Stein was approved for public funding to seek her own party's nomination in April 2016, but the commission said she was ineligible to keep using the money after the Green Party's nominating convention on August 6 of that year, since those matching funds were only for primary campaigns.

But Stein's campaign argued that she didn't have to repay the funds because her campaign was actually in the red. Stein's lawyers argued in June 2019 that her campaign was allowed to use the taxpayer money as part of efforts to gain ballot access in various states during the fall of 2016, under the reasoning that the "quest for access to the general election ballot is effectively a primary election for independent and non-major party candidates."

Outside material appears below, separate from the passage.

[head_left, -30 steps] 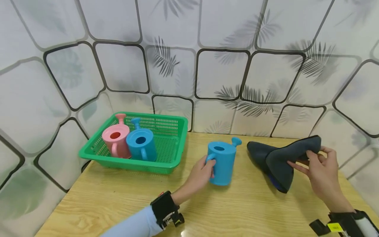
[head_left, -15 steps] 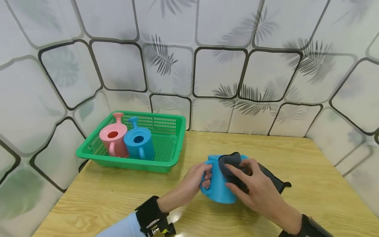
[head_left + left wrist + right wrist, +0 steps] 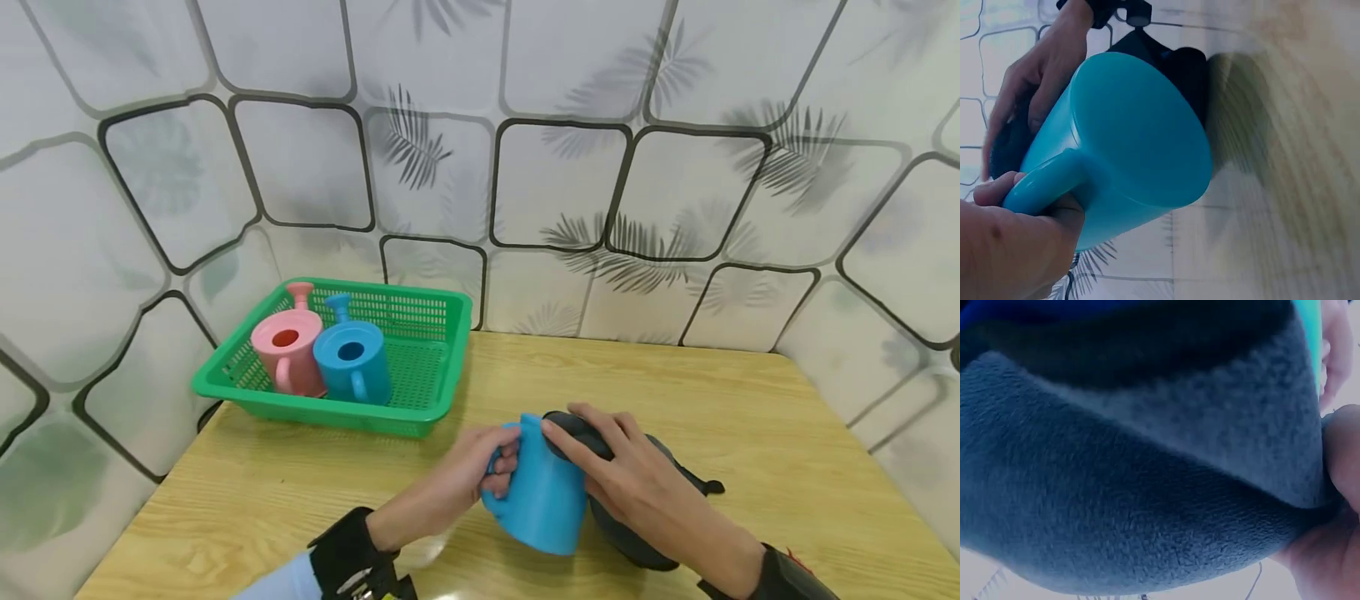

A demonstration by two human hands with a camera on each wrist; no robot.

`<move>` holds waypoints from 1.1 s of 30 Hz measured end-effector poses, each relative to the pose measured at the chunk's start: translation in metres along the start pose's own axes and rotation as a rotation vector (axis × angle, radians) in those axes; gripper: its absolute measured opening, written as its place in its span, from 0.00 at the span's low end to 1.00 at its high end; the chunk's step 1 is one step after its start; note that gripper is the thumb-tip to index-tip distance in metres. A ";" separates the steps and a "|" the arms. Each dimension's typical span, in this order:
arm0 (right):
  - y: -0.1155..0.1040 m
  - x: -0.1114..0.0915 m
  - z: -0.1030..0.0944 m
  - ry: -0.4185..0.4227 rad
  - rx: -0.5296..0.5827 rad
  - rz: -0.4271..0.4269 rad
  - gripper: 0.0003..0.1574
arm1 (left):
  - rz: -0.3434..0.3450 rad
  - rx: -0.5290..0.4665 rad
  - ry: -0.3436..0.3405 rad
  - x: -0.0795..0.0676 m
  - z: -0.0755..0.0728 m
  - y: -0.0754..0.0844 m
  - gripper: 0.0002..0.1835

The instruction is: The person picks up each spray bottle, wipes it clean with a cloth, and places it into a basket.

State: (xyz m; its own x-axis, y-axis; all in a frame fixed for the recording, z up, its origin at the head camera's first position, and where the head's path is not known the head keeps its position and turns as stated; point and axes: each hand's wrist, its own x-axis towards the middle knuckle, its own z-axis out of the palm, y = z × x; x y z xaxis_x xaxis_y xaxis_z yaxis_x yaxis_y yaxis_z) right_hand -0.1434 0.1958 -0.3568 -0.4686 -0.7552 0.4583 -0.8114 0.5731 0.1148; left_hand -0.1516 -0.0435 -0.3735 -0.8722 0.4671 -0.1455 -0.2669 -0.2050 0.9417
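Note:
My left hand [image 3: 461,468] grips the handle of a blue toy watering can [image 3: 546,496], which leans over with its base turned toward me. In the left wrist view the can's round base [image 3: 1141,128] faces the camera, and the handle runs through my curled fingers. A dark grey cloth [image 3: 633,537] is held by my right hand [image 3: 637,477] against the can's upper right side. Its loose part hangs down and trails off to the right. Cloth folds [image 3: 1116,481] fill most of the right wrist view. The can's spout and top are hidden behind hand and cloth.
A green plastic basket [image 3: 311,408] stands at the back left of the wooden table [image 3: 360,475]. In it are a pink watering can [image 3: 300,367] and another blue watering can [image 3: 358,371], side by side. A patterned wall covering [image 3: 427,183] borders the table behind and at the sides.
My right hand has brought the cloth leftward onto the can. My left hand has drawn the can nearer and tilted it. The basket and its cans stay put.

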 end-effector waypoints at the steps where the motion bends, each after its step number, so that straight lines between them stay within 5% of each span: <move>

Stein's team also tried to raise the issue of "winding-down expenses," which may include things like paying staffers, consultants and advertisers as the campaign closes down. But the commission's legal counsel said the campaign "did not properly raise the issue."

"Merely mentioning the subject of winding down expenses in the written submission, without any explanation, reasoning, or argument - indeed, purporting to defer any elaboration to a later time - is insufficient to raise an issue for administrative review," wrote the commission's lawyers in a lengthy report on the campaign committee.

Those arguments, along with the lack of a quorum on the commission for most of 2020, caused the proceedings to drag on into 2021.

But ultimately, the commission didn't buy it, and now Stein - who Democrats have often blamed for being a "vote-spoiler" for Democrat Hillary Clinton in key swing states - is on the hook for more than $175,000.